WHAT IS BEING ASKED ▸
The complete data, repeated exactly, should form your response.

◆ ◆ ◆

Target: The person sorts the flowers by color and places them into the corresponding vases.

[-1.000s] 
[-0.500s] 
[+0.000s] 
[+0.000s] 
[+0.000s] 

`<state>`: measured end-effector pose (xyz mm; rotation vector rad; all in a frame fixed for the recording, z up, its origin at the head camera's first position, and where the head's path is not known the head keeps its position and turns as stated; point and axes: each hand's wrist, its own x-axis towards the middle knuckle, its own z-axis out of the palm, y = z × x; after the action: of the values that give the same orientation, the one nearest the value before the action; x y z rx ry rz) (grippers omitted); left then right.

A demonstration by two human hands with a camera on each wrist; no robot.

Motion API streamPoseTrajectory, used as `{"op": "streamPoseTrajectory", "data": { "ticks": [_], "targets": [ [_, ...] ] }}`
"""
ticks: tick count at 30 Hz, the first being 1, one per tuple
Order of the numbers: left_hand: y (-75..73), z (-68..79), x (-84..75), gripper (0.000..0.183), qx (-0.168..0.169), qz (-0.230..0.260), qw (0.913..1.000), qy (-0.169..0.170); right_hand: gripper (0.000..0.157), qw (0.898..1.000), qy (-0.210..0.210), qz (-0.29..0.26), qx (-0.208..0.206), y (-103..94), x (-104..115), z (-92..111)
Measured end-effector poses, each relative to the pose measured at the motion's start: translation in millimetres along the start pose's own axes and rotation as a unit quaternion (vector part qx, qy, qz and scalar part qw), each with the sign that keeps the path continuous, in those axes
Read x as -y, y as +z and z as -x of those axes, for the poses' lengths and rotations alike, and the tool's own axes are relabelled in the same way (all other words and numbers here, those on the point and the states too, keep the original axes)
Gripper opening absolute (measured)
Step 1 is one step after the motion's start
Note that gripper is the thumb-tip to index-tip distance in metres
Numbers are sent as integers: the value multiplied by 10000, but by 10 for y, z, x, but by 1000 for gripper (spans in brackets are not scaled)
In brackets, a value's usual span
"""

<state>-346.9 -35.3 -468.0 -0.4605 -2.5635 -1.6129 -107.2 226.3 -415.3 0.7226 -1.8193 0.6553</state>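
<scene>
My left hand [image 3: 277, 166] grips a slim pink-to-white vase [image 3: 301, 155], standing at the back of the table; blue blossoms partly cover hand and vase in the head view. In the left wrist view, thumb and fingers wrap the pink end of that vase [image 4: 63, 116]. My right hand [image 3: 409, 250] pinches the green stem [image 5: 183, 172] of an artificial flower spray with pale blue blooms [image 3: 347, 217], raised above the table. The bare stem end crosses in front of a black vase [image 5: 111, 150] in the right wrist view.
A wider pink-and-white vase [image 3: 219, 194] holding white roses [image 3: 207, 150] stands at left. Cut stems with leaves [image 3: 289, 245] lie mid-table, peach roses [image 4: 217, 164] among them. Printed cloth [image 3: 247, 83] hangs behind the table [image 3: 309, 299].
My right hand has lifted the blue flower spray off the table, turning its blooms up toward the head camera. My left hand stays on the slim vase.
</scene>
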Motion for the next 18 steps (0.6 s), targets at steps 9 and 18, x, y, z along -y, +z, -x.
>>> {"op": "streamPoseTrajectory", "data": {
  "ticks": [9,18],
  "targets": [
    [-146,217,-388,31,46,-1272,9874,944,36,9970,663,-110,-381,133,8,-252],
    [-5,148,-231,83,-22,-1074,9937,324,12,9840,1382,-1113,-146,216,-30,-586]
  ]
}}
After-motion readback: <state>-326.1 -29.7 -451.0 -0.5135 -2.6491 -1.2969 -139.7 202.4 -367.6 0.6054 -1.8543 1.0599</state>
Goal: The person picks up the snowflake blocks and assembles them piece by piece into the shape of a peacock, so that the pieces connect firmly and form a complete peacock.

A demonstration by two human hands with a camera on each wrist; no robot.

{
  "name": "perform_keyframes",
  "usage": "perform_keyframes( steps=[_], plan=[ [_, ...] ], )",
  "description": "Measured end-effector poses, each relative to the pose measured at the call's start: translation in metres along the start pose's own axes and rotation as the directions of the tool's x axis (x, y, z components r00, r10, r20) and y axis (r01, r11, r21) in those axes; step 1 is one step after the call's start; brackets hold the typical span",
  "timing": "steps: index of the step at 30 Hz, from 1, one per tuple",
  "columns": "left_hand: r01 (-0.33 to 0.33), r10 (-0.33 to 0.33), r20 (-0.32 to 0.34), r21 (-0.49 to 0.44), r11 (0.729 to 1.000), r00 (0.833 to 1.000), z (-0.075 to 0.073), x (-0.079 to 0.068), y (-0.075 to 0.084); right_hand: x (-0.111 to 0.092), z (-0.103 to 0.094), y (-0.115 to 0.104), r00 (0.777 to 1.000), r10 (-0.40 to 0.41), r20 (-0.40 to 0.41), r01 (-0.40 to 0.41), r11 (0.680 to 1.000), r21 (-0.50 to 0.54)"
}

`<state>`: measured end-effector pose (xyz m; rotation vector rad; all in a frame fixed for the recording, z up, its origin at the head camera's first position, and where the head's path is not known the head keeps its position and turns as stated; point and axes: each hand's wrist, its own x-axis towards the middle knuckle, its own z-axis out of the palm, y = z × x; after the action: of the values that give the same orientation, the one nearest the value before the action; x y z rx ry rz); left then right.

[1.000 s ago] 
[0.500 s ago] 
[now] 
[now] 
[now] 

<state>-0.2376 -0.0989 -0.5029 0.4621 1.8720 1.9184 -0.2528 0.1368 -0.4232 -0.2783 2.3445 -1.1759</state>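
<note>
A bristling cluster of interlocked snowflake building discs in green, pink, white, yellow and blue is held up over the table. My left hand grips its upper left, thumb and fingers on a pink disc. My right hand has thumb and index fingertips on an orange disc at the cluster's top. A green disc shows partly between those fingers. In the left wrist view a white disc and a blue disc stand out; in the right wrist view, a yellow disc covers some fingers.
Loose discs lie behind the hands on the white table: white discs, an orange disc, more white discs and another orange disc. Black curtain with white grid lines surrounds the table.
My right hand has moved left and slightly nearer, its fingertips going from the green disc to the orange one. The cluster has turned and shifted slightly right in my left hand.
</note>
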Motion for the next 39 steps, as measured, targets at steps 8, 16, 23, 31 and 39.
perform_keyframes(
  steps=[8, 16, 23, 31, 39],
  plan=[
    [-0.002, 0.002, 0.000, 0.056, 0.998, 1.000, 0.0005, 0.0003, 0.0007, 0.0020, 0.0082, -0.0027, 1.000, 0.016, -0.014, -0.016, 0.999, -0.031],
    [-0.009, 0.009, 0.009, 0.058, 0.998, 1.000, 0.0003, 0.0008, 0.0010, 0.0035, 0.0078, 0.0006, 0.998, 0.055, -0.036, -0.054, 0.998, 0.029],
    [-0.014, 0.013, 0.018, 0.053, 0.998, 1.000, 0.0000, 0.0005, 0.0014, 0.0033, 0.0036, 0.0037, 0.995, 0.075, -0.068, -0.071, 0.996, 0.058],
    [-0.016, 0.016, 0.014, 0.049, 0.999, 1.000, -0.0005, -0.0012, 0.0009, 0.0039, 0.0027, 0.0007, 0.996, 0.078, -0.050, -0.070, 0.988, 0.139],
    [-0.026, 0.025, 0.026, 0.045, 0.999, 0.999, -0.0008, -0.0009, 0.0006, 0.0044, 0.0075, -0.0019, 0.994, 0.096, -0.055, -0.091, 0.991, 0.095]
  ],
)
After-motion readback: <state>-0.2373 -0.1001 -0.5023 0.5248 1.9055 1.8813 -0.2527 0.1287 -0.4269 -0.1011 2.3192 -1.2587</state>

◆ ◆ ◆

RESULT OF THIS EXERCISE ▸
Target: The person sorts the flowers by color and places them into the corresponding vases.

[-1.000s] 
[-0.500s] 
[+0.000s] 
[+0.000s] 
[+0.000s] 

`<state>`: measured end-effector pose (xyz mm; rotation vector rad; all in a frame fixed for the recording, z up, its origin at the head camera's first position, and where the head's path is not known the head keeps its position and turns as stated; point and axes: each hand's wrist, its own x-axis towards the middle knuckle, its own z-axis out of the palm, y = z × x; after the action: of the values that give the same orientation, the one nearest the value before the action; x y z rx ry rz) (grippers omitted); left then right.

A demonstration by two human hands with a camera on each wrist; no robot.

Motion API streamPoseTrajectory, used as `{"op": "streamPoseTrajectory", "data": { "ticks": [_], "targets": [ [_, ...] ] }}`
"""
ticks: tick count at 30 Hz, the first being 1, one per tuple
Order of the numbers: left_hand: y (-75..73), z (-68..79), x (-84..75), gripper (0.000..0.183), qx (-0.168..0.169), qz (-0.230..0.260), qw (0.913..1.000), qy (-0.169..0.170); right_hand: gripper (0.000..0.157), qw (0.898..1.000), qy (-0.210..0.210), qz (-0.29..0.26), qx (-0.208..0.206), y (-103..94), x (-104..115), z (-92..111)
Measured end-effector poses, each relative to the pose measured at the motion's start: translation in millimetres along the start pose's own axes and rotation as a unit quaternion (vector part qx, qy, qz and scalar part qw), each with the sign that keeps the path continuous, in those axes
Read x as -y, y as +z and z as -x of those axes, for the poses' lengths and rotations alike, and the tool's own axes are relabelled in the same way (all other words and numbers here, those on the point and the states too, keep the original axes)
Gripper opening absolute (measured)
Step 1 is one step after the motion's start
Note that gripper is the thumb-tip to index-tip distance in metres
Numbers are sent as integers: the value multiplied by 10000, but by 10 for y, z, x, but by 1000 for gripper (spans in brackets are not scaled)
In brackets, a value's usual span
"""

<state>-346.9 -35.3 -468.0 -0.4605 -2.5635 -1.6129 -107.2 226.3 -415.3 0.7226 -1.8193 0.6553</state>
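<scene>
My left hand [image 3: 277, 166] grips a slim pink-to-white vase [image 3: 301, 155], standing at the back of the table; blue blossoms partly cover hand and vase in the head view. In the left wrist view, thumb and fingers wrap the pink end of that vase [image 4: 63, 116]. My right hand [image 3: 409, 250] pinches the green stem [image 5: 183, 172] of an artificial flower spray with pale blue blooms [image 3: 347, 217], raised above the table. The bare stem end crosses in front of a black vase [image 5: 111, 150] in the right wrist view.
A wider pink-and-white vase [image 3: 219, 194] holding white roses [image 3: 207, 150] stands at left. Cut stems with leaves [image 3: 289, 245] lie mid-table, peach roses [image 4: 217, 164] among them. Printed cloth [image 3: 247, 83] hangs behind the table [image 3: 309, 299].
My right hand has lifted the blue flower spray off the table, turning its blooms up toward the head camera. My left hand stays on the slim vase.
</scene>
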Motion for the next 18 steps (0.6 s), targets at steps 9 and 18, x, y, z along -y, +z, -x.
>>> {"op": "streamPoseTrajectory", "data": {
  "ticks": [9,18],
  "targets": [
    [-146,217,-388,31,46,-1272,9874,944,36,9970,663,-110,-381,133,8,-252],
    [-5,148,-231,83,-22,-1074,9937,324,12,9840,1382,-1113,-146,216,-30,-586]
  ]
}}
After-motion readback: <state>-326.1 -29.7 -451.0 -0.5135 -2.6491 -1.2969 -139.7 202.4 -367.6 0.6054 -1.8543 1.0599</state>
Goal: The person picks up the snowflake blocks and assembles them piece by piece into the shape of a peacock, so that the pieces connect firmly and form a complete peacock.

A demonstration by two human hands with a camera on each wrist; no robot.

{
  "name": "perform_keyframes",
  "usage": "perform_keyframes( steps=[_], plan=[ [_, ...] ], )",
  "description": "Measured end-effector poses, each relative to the pose measured at the call's start: translation in metres along the start pose's own axes and rotation as the directions of the tool's x axis (x, y, z components r00, r10, r20) and y axis (r01, r11, r21) in those axes; step 1 is one step after the call's start; brackets hold the typical span",
  "timing": "steps: index of the step at 30 Hz, from 1, one per tuple",
  "columns": "left_hand: r01 (-0.33 to 0.33), r10 (-0.33 to 0.33), r20 (-0.32 to 0.34), r21 (-0.49 to 0.44), r11 (0.729 to 1.000), r00 (0.833 to 1.000), z (-0.075 to 0.073), x (-0.079 to 0.068), y (-0.075 to 0.084); right_hand: x (-0.111 to 0.092), z (-0.103 to 0.094), y (-0.115 to 0.104), r00 (0.777 to 1.000), r10 (-0.40 to 0.41), r20 (-0.40 to 0.41), r01 (-0.40 to 0.41), r11 (0.680 to 1.000), r21 (-0.50 to 0.54)"
}

`<state>`: measured end-effector pose (xyz m; rotation vector rad; all in a frame fixed for the recording, z up, its origin at the head camera's first position, and where the head's path is not known the head keeps its position and turns as stated; point and axes: each hand's wrist, its own x-axis towards the middle knuckle, its own z-axis out of the palm, y = z × x; after the action: of the values that give the same orientation, the one nearest the value before the action; x y z rx ry rz); left then right.

[1.000 s ago] 
[0.500 s ago] 
[now] 
[now] 
[now] 

<state>-0.2376 -0.0989 -0.5029 0.4621 1.8720 1.9184 -0.2528 0.1368 -0.4232 -0.2783 2.3445 -1.1759</state>
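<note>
A bristling cluster of interlocked snowflake building discs in green, pink, white, yellow and blue is held up over the table. My left hand grips its upper left, thumb and fingers on a pink disc. My right hand has thumb and index fingertips on an orange disc at the cluster's top. A green disc shows partly between those fingers. In the left wrist view a white disc and a blue disc stand out; in the right wrist view, a yellow disc covers some fingers.
Loose discs lie behind the hands on the white table: white discs, an orange disc, more white discs and another orange disc. Black curtain with white grid lines surrounds the table.
My right hand has moved left and slightly nearer, its fingertips going from the green disc to the orange one. The cluster has turned and shifted slightly right in my left hand.
</note>
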Motion for the next 39 steps, as measured, targets at steps 8, 16, 23, 31 and 39.
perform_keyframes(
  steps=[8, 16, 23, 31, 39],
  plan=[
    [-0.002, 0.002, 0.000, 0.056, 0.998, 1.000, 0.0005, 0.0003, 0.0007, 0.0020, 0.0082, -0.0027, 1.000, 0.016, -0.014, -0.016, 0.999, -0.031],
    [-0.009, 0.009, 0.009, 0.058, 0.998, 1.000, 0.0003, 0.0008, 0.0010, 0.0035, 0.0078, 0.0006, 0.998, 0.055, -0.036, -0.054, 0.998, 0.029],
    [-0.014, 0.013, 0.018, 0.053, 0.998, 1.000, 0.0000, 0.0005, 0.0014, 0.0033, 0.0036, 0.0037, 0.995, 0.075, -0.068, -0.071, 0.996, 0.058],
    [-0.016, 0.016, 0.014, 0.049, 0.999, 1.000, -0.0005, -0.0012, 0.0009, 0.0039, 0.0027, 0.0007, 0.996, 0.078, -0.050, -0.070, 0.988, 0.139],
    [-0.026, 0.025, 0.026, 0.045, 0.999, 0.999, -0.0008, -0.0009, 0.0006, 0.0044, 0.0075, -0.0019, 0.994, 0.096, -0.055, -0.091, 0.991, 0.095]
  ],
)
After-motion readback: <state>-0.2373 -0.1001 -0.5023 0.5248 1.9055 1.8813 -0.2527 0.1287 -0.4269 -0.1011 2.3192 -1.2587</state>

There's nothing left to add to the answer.